> [BRIEF]:
Filter this material down to the lines that contain the string "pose", and return those lines.

> [INFORMATION SUPPLIED]:
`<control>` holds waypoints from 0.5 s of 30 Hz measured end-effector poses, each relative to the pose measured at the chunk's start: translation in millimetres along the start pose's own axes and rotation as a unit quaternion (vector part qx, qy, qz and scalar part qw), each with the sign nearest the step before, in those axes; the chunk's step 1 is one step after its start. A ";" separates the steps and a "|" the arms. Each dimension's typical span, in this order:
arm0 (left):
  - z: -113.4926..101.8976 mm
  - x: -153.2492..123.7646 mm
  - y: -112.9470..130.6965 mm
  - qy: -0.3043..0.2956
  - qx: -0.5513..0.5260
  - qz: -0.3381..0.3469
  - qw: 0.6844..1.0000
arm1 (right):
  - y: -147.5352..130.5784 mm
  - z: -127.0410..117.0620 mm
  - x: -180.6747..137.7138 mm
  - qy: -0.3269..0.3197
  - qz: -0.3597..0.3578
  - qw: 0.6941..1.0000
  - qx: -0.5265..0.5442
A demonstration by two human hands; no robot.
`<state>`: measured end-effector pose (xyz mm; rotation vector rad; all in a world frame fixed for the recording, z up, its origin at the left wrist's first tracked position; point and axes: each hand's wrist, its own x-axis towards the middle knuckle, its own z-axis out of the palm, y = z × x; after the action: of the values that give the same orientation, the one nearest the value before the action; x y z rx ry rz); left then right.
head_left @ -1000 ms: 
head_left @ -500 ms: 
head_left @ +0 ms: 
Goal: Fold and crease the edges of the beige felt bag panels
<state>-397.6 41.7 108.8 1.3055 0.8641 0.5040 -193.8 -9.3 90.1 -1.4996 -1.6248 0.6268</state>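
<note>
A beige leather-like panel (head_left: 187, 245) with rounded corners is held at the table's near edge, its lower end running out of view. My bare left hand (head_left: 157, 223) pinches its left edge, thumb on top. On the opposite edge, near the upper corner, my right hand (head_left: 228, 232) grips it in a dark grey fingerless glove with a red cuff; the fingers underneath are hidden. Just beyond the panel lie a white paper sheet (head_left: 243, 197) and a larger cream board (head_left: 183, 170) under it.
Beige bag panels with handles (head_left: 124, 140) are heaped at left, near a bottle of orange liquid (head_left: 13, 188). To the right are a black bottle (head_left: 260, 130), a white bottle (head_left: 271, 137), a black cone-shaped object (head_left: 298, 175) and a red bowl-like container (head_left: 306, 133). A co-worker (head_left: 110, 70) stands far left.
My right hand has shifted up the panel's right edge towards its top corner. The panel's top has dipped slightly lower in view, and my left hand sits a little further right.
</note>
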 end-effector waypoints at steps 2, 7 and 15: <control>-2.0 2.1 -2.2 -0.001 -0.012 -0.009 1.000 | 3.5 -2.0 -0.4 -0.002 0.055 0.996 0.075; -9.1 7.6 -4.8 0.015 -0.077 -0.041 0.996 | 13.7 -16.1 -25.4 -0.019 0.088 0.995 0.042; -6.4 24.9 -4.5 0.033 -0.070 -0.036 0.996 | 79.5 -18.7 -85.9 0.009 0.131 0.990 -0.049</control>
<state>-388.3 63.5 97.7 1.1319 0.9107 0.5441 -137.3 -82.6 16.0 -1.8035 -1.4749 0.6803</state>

> [RESULT]:
`<control>` holds waypoints from 0.5 s of 30 Hz measured end-effector poses, each relative to the pose measured at the chunk's start: translation in millimetres along the start pose's own axes and rotation as a unit quaternion (vector part qx, qy, qz and scalar part qw), each with the sign nearest the step before, in those axes; the chunk's step 1 is one step after its start. A ";" separates the steps and a "|" the arms. Each dimension's typical span, in this order:
`<state>`: measured end-effector pose (xyz mm; rotation vector rad; all in a world frame fixed for the recording, z up, its origin at the left wrist's first tracked position; point and axes: each hand's wrist, its own x-axis towards the middle knuckle, its own z-axis out of the palm, y = z × x; after the action: of the values that give the same orientation, the one nearest the value before the action; x y z rx ry rz); left then right.

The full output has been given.